The Nexus of Pop-Culture Fandom

Dominic Cooper Doubles His Oscar Odds in The Devil’s Double

Written by: Kristen Lopez, Editor in Chief


This seems to be the summer of the British discovery, and by that I mean all the British actors I’ve praised for years are finally getting mass recognition on our shores.  It started with Michael Fassbender in X-Men: First Class, and now its Mamma Mia star Dominic Cooper.  Sure Cooper’s done some fantastic and well-regarded films but his newest movie, the true life story The Devil’s Double, lives and dies by his portrayal of one of the worst men in history.  Fortunately, he makes you fear and love him, playing dual roles in a movie that pulls no punches despite its rather ridiculous nature.

 

The Devil’s Double tells the true story of Latif Yahia (Cooper), an Iraqi soldier forced to be the “fiday” or body double of Uday Hussein (Cooper again), the son of Saddam Hussein.  Uday lives in a world of debauchery and depravity that Latif cannot escape from, forcing him to decide how far he’ll go to escape.

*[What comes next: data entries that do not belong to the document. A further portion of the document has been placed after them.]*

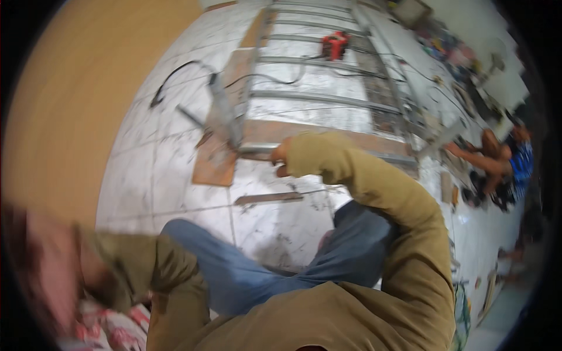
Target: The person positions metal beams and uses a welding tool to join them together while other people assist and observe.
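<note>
My right hand [280,157] grips the near metal bar [253,149] of a ladder-like steel frame [322,100] lying on the tiles. Under its left corner is a wooden board [212,171]; beside that corner stand a grey metal piece [222,102] with a black cable and a loose short bar [188,115]. A thin strip [263,199] lies before my knees. At lower left, my left hand [88,266] is smeared by motion, next to something pink [47,263]; its fingers and any hold are unclear.
A red power tool [335,44] sits on the frame with cables trailing. At right a co-worker [509,158] crouches by the frame, and another person [524,245] is partly visible lower down. Assorted items [459,52] line the right side. A tan panel [88,88] fills the left.
</note>
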### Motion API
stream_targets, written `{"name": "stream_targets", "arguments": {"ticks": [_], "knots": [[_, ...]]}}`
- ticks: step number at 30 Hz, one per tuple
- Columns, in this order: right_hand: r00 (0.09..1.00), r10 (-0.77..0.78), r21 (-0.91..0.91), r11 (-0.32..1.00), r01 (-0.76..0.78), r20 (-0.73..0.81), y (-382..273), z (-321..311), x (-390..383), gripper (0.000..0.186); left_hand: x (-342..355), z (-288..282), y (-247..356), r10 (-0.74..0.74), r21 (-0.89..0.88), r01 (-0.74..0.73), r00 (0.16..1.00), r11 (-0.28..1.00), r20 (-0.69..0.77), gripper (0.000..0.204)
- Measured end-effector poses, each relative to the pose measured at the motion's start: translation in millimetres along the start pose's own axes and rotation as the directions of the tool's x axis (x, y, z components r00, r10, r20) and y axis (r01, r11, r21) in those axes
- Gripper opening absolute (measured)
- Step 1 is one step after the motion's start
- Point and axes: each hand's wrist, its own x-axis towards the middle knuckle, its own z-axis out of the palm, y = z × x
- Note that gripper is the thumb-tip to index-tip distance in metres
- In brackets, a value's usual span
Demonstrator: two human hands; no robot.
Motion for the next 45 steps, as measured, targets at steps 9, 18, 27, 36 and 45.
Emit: {"name": "stream_targets", "arguments": {"ticks": [9,18,27,36,45], "knots": [[0.997,-0.066,0.101,0.993,0.063,0.030,16.3,8.6,17.7,0.043,-125.0,-102.4,-180.3,-0.661,0.158,0.752,0.644,0.640,-0.385,0.011],[0.994,-0.105,0.256,0.960,0.108,-0.026,8.4,-2.6,3.6,0.043,-351.9,-284.6,-185.1,-0.953,0.943,0.175,-0.157,-0.284,-0.258,0.030],[0.916,0.397,-0.526,0.792,-0.312,0.054,203.9,77.0,30.8,0.031,-488.0,25.3,-228.5,-0.957,0.949,0.304,-0.290,-0.089,0.004,0.030],[0.868,0.496,-0.020,0.868,-0.496,0.012,285.0,174.9,202.3,0.043,-519.3,202.6,-240.9,-0.991,0.802,0.598,0.102,-0.009,-0.087,0.048],[0.895,0.343,0.198,0.935,-0.295,-0.287,314.3,188.2,297.8,0.040,-503.9,189.6,-312.8,-0.972,0.977,-0.025,-0.115,0.211,0.207,0.041]]}}
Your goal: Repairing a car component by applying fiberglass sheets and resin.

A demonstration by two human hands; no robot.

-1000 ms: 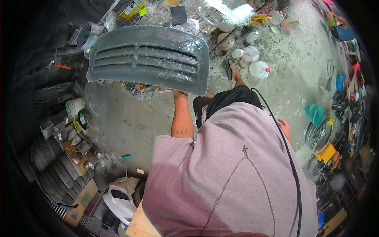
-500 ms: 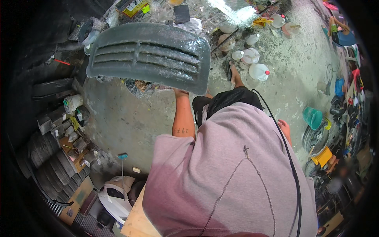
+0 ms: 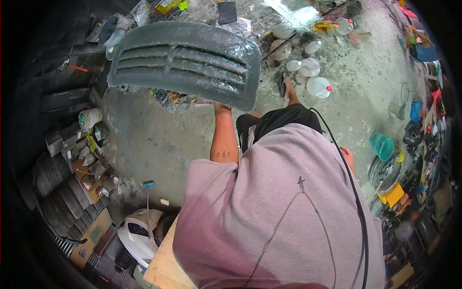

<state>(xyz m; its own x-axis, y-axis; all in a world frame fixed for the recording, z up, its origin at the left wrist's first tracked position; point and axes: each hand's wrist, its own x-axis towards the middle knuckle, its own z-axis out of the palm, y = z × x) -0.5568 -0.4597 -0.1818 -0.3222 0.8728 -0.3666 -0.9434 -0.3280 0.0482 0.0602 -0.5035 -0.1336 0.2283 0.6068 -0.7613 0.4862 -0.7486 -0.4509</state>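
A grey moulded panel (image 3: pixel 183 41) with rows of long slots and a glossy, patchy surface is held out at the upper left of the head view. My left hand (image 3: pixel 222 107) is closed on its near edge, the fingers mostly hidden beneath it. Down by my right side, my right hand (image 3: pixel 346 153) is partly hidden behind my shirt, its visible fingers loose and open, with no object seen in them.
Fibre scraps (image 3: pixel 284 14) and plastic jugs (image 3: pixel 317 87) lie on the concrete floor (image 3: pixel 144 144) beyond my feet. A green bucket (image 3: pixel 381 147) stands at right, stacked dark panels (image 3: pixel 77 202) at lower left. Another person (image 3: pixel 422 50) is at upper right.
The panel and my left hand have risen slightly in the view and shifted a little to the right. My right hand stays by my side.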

I didn’t know anything about Uday Hussein, only that he was Saddam’s son and a sick bastard, but director Lee Tamahori crafts a film that brings you into his inner sanctum.  Essentially the audience becomes witness to Uday’s depravity just as much as Latif is.  You witness Uday get whatever he wants, including snatching schoolgirls off the street to rape and murder.  The film doesn’t attempt to make excuses or a political statement, only that the events happened.  The film does show how all this went on in the midst of the Gulf War and the invasion of Kuwait, but Tamahori and crew never make any political statement about our current war, which would be easy to do if this was a political film.  Even the appearances by Saddam Hussein (Phillip Quast) have no political agenda, but show Saddam as a father completely disgusted and disappointed by his heir apparent.  Telling Uday at one point “I should have gelded you at birth.”  When it’s boiled down, Uday is a spoiled child craving Daddy’s attention.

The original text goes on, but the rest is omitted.